■ Task requirements ■
From the line containing "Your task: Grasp" through the last line of the material, copy every line exactly, both ends inclusive; do not copy pictures.

■ Data provided ■
============
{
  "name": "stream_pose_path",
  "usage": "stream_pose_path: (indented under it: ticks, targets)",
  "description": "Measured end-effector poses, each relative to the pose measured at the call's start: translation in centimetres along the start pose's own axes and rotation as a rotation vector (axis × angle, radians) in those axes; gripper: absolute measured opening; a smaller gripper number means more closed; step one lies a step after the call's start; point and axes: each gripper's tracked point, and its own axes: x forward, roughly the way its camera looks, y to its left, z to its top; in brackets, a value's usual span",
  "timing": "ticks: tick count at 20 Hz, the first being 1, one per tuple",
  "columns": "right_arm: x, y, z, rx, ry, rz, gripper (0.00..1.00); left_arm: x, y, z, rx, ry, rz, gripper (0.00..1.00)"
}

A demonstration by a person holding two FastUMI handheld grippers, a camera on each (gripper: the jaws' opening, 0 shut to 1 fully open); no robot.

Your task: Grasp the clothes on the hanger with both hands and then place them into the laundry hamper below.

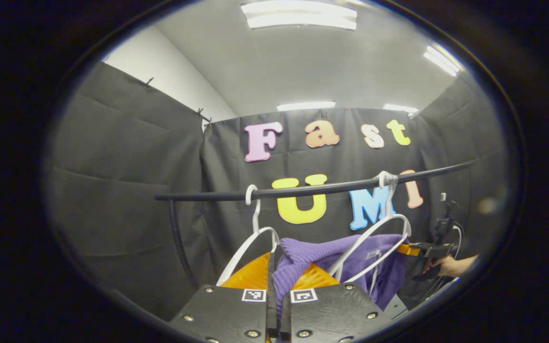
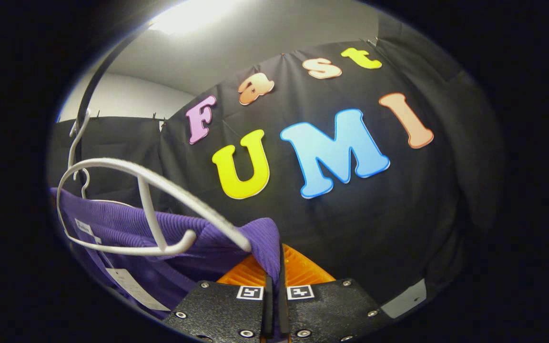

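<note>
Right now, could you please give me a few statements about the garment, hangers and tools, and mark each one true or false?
1. The garment is purple. True.
2. The left tool is wide open. False: it is shut on the garment.
3. Two white hangers hang on the rail. True.
4. The right tool grips a hanger. False: it pinches the garment's edge beside the hanger.
5. The garment lies in a hamper. False: it hangs on a hanger, held at both ends.
</note>
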Motion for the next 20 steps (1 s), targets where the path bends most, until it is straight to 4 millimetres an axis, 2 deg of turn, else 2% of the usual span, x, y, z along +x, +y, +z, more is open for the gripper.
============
■ Task response ■
Your task: Grasp the clothes on the hanger with both hands and then place them into the laundry hamper below.


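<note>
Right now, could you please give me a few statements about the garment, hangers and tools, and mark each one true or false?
1. The garment is purple. True.
2. The left tool is wide open. False: it is shut on the garment.
3. Two white hangers hang on the rail. True.
4. The right tool grips a hanger. False: it pinches the garment's edge beside the hanger.
5. The garment lies in a hamper. False: it hangs on a hanger, held at both ends.
</note>
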Motion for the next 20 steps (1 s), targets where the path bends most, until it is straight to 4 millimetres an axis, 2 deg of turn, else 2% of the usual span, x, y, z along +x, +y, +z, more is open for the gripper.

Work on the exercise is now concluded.